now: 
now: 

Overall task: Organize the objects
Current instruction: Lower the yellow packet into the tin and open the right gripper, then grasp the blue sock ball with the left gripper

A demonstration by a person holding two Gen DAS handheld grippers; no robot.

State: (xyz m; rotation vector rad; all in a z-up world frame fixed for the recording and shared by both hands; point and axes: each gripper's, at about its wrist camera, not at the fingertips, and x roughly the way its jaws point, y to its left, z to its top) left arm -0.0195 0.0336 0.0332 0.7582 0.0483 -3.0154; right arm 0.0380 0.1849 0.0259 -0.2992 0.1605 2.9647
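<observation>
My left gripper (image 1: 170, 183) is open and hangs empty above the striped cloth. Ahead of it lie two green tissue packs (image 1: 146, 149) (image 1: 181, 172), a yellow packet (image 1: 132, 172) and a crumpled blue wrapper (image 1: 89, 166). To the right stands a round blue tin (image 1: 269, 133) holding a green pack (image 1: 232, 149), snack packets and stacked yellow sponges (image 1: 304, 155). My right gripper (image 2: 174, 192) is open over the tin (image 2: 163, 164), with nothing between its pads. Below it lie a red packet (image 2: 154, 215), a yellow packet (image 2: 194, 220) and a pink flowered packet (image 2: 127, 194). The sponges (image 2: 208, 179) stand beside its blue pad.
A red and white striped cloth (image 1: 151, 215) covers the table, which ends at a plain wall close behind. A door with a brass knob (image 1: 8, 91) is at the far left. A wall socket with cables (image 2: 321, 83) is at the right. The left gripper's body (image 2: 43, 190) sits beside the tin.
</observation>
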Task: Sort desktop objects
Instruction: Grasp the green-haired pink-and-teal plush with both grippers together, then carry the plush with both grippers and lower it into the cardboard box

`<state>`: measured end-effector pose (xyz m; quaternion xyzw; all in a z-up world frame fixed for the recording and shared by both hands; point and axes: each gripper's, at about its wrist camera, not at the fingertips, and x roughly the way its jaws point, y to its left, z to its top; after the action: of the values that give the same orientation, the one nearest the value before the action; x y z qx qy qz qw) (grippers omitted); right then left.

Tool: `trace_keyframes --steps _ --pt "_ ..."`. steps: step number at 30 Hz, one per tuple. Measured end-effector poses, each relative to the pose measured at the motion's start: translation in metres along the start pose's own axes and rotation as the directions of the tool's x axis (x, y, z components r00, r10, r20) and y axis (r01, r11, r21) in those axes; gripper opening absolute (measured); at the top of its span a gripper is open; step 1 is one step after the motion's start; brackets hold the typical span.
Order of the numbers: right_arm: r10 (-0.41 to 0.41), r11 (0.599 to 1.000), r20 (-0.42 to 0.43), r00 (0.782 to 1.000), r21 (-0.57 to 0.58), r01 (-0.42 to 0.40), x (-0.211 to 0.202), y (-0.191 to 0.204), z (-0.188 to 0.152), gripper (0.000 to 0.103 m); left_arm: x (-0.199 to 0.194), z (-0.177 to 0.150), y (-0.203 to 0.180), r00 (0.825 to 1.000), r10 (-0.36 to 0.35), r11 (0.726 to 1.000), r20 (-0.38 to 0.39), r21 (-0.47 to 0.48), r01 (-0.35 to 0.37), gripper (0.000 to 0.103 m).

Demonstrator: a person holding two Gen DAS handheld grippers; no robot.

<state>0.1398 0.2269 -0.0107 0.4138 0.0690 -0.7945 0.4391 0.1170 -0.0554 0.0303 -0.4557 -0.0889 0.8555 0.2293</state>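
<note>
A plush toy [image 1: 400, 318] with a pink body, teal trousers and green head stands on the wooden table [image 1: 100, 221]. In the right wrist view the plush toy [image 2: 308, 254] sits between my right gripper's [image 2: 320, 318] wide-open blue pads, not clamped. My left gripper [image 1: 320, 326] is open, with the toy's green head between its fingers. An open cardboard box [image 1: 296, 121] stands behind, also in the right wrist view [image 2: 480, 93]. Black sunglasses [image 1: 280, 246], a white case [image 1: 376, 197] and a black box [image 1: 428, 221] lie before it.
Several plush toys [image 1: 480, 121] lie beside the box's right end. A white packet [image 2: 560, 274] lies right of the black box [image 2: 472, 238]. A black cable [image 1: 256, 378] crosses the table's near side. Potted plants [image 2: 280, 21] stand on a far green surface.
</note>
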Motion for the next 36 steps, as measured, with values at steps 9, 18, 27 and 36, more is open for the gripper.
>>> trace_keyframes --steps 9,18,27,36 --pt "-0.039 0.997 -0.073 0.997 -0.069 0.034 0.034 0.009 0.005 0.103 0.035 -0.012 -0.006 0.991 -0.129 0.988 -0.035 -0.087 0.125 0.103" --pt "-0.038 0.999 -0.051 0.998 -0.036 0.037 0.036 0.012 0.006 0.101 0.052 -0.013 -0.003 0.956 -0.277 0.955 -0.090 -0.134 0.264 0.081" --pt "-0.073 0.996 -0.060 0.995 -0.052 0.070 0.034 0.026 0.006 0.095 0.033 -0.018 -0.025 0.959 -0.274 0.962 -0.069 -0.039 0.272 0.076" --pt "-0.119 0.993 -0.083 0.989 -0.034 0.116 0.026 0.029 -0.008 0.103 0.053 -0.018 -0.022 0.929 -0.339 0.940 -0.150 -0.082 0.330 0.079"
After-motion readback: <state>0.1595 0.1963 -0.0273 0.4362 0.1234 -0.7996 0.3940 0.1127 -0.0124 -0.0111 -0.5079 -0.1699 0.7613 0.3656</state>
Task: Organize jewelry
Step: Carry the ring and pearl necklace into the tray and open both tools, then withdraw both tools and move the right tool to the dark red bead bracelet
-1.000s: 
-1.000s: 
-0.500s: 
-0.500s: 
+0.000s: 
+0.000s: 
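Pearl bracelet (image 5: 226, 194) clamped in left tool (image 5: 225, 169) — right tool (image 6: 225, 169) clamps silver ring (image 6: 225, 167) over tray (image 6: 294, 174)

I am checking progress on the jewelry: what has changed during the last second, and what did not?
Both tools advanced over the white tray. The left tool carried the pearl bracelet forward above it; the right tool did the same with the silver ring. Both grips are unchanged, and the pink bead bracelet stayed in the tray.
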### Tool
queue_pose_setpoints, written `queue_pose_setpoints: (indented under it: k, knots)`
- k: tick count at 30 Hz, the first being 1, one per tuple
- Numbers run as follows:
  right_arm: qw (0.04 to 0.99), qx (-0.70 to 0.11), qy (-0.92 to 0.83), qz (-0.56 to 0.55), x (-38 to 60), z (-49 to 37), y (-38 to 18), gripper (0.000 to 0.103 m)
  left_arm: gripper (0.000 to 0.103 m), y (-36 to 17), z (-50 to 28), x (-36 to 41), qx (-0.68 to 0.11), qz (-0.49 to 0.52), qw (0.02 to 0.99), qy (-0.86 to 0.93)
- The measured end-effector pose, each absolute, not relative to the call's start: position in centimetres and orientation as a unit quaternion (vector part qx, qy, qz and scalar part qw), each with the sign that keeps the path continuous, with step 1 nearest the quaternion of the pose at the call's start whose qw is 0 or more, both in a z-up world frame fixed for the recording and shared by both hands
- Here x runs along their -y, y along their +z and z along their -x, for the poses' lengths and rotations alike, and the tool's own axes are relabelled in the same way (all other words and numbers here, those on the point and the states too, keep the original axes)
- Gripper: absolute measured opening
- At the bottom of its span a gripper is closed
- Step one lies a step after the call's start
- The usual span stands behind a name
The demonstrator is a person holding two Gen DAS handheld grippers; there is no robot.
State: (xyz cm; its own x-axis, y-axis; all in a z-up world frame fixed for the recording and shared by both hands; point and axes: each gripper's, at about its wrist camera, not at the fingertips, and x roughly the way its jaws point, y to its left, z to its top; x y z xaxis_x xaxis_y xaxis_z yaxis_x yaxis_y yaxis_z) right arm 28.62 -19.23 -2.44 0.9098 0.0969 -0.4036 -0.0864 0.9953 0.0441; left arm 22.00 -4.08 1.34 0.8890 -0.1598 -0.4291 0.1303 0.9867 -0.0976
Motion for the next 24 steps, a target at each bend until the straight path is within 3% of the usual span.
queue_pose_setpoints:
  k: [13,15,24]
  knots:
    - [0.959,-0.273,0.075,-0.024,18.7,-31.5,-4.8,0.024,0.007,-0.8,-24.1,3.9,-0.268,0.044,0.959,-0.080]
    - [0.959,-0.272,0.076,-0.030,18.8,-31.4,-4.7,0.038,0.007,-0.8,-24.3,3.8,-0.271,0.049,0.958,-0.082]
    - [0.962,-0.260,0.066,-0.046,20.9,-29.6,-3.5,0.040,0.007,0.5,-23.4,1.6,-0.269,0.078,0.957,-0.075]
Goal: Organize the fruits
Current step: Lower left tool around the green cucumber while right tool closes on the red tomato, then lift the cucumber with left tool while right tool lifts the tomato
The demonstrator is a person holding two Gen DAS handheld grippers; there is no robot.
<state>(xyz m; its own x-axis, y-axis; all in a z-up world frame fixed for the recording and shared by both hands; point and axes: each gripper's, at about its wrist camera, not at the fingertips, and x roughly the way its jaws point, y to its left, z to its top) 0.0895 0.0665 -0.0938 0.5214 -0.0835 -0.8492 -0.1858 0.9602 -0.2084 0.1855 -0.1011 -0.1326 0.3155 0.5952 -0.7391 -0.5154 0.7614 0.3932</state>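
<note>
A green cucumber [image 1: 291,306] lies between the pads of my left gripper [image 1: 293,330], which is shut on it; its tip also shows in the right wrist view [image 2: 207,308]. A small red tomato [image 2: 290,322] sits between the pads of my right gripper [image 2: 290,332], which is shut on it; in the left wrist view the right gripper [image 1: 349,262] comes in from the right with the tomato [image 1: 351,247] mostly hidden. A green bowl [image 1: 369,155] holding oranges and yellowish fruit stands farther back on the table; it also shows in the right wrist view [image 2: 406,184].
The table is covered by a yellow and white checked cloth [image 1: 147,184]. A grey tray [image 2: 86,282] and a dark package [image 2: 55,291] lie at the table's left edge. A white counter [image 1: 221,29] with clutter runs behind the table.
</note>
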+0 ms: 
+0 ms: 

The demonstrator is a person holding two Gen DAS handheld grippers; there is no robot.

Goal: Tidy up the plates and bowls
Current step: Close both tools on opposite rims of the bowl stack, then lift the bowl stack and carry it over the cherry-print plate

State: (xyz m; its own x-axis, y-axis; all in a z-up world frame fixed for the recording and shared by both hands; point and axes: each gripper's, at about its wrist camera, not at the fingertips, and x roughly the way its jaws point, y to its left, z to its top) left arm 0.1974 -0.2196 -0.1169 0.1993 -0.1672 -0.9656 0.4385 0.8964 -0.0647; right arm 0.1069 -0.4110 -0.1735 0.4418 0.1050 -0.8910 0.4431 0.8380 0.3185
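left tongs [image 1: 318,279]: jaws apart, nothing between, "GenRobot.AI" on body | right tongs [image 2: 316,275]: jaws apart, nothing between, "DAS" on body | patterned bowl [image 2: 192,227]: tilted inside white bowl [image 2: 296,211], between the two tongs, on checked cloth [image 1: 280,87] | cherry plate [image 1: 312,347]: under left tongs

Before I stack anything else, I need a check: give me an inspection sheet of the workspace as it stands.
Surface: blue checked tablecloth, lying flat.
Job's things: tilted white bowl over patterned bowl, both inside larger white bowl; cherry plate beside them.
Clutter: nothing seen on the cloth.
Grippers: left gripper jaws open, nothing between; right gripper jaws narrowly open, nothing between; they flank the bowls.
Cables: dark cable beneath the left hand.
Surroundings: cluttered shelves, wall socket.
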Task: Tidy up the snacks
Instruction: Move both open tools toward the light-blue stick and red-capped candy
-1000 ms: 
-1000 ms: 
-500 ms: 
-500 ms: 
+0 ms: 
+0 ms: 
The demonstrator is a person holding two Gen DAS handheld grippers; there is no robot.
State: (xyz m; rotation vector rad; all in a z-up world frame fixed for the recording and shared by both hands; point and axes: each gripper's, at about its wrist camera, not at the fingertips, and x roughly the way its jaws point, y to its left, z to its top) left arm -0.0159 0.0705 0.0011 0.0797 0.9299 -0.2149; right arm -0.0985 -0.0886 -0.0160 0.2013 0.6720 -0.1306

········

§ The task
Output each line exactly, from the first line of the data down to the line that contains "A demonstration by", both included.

§ Written answer
now: 
now: 

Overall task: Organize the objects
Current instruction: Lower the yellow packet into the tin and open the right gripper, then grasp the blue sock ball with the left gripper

A demonstration by a person holding two Gen DAS handheld grippers; no robot.

Output for the exercise is complete.